◆ The task
All lines with the word "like" must be pulled from the entries below.

━━━ Data for review

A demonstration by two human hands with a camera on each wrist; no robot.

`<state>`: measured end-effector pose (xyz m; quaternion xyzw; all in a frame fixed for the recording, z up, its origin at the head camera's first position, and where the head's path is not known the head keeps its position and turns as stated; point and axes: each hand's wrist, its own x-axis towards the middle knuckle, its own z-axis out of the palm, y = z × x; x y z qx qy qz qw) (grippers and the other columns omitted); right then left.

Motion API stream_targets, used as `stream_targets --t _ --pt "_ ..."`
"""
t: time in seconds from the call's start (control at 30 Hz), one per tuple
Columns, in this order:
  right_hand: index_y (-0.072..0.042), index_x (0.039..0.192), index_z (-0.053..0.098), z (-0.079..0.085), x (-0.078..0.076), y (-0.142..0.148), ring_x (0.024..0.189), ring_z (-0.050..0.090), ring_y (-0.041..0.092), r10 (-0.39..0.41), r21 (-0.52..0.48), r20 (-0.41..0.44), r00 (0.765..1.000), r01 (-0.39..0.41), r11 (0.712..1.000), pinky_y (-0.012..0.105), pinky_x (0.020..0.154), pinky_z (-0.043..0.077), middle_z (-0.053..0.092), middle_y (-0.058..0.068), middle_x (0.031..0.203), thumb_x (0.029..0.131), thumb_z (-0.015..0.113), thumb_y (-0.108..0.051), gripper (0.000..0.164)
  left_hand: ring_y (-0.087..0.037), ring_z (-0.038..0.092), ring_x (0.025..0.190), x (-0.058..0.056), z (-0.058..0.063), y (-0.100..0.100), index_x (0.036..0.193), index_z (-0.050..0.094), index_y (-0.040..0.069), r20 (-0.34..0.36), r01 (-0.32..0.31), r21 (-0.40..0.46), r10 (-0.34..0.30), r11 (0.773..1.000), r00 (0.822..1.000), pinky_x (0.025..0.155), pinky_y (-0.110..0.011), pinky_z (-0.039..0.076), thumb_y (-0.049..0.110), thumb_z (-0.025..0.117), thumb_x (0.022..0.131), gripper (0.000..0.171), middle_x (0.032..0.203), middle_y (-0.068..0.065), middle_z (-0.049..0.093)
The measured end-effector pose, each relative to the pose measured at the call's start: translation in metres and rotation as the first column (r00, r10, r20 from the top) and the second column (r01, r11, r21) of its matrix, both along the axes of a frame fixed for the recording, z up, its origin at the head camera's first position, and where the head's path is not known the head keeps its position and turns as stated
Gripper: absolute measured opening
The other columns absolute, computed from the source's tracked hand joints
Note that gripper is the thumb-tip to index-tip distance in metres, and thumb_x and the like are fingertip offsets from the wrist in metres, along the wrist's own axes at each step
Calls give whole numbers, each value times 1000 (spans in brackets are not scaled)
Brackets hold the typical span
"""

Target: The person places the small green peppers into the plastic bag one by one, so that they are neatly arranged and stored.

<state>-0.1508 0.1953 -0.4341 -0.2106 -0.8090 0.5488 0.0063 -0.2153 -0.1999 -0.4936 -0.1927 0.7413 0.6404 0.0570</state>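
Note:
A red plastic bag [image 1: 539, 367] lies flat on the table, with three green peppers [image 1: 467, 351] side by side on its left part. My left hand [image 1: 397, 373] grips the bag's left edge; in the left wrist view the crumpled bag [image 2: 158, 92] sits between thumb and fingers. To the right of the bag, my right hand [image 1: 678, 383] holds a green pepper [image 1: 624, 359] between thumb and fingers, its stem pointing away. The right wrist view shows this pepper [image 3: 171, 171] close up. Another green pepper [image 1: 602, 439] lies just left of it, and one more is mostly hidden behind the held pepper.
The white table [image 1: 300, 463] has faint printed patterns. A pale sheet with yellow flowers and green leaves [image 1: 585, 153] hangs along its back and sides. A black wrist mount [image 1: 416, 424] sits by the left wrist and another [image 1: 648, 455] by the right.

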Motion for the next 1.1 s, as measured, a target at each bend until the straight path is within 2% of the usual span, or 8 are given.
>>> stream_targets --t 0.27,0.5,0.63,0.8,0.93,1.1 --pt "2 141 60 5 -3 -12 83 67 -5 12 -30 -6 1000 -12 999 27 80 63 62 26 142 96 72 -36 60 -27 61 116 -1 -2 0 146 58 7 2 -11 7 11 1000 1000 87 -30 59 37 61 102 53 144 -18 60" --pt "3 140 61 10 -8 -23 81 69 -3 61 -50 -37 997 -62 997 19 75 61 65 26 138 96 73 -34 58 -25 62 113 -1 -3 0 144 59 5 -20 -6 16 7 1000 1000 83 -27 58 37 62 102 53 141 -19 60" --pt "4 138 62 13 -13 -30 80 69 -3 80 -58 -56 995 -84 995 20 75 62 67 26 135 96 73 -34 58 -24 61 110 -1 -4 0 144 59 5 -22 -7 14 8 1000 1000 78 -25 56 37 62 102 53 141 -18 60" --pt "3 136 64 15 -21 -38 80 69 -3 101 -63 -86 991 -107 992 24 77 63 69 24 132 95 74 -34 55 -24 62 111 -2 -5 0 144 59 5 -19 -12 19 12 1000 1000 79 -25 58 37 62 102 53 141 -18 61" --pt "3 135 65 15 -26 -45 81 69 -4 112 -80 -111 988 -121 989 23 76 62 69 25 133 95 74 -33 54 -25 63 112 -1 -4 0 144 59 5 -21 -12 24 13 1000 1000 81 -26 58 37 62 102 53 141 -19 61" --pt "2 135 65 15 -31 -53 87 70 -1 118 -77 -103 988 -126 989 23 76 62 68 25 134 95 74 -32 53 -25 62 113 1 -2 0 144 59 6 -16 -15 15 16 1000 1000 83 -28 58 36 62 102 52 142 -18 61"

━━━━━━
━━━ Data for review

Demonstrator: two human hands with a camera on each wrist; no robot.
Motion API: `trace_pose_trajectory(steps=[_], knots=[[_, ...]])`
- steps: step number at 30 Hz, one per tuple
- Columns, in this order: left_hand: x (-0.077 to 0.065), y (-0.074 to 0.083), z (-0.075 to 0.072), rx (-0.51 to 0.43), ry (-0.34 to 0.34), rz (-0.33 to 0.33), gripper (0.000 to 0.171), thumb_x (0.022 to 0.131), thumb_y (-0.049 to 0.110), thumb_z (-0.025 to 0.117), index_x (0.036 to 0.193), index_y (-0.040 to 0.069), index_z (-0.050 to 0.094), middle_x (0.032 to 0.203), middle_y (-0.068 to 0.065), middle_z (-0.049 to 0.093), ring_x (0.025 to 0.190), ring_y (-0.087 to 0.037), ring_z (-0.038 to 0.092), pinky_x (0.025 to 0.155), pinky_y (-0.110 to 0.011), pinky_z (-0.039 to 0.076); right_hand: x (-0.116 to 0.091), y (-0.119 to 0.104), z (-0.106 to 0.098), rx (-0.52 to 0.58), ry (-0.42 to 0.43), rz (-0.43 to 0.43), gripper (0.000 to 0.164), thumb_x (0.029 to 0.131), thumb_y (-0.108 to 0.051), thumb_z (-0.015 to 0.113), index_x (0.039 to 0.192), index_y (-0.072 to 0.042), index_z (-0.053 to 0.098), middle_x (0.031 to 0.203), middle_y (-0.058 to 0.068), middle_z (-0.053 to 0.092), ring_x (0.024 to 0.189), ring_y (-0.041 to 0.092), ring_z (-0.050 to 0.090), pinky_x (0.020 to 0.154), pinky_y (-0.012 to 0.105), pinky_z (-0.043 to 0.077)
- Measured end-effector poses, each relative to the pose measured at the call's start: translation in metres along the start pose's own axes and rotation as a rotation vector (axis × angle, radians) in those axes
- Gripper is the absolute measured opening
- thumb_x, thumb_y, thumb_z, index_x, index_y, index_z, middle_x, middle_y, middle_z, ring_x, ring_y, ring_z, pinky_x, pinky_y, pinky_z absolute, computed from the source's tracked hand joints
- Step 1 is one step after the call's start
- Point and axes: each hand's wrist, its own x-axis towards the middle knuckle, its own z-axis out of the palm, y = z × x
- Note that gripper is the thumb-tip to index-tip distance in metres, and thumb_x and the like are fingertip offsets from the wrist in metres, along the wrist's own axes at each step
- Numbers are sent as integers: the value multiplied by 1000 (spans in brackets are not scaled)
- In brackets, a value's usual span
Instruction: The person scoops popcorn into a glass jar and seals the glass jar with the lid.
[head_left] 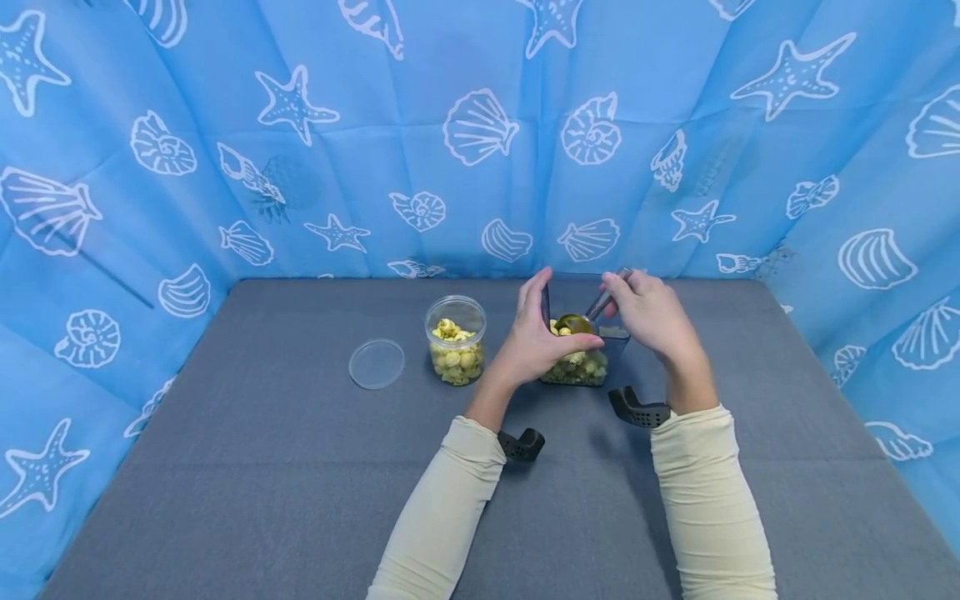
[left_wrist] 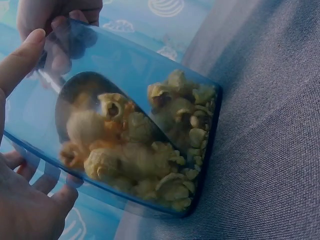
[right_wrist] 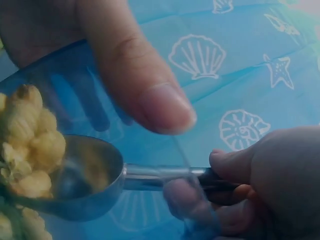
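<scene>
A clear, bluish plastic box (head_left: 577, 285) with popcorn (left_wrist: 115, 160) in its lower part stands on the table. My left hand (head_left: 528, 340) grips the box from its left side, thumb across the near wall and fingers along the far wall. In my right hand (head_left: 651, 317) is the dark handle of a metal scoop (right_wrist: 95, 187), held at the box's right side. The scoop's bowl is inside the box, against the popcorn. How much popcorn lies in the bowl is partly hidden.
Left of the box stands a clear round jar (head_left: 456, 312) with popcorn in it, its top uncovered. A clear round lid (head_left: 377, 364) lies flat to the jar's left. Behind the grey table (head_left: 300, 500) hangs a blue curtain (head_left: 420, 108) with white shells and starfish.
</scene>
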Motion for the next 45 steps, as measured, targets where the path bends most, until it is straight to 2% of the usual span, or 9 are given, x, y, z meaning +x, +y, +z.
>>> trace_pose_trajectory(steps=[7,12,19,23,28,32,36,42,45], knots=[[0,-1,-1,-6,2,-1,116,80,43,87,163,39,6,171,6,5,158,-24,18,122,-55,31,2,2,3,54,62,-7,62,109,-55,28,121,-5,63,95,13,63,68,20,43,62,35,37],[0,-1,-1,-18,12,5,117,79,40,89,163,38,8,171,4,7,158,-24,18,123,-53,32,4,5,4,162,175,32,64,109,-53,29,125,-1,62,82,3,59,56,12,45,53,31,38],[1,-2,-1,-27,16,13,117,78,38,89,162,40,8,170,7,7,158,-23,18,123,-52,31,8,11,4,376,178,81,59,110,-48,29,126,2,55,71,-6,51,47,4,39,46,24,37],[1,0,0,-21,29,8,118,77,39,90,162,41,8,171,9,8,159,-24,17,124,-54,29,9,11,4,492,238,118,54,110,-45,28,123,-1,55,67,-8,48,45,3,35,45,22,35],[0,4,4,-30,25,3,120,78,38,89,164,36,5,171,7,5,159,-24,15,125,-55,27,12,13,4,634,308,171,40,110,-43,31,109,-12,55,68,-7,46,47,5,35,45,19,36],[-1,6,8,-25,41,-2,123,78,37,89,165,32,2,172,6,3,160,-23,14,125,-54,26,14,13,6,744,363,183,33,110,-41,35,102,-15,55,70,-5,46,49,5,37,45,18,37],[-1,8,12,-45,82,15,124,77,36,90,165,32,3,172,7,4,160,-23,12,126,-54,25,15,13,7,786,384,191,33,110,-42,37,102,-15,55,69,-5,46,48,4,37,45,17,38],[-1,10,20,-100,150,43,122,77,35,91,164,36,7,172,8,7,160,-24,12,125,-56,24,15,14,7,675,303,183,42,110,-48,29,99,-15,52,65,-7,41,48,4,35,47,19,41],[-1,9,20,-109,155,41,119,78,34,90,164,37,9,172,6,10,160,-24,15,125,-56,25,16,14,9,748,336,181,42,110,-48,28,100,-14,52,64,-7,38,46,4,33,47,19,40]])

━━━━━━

◆ Solution below
Note that gripper is the thumb-tip to index-tip distance in metres, and thumb_x and the like are fingertip offsets from the wrist in metres, along the wrist's own axes at each step
- Note that gripper is the thumb-tip to index-tip distance in metres, and thumb_x and the like are fingertip offsets from the wrist in metres, along the wrist's own axes at each step

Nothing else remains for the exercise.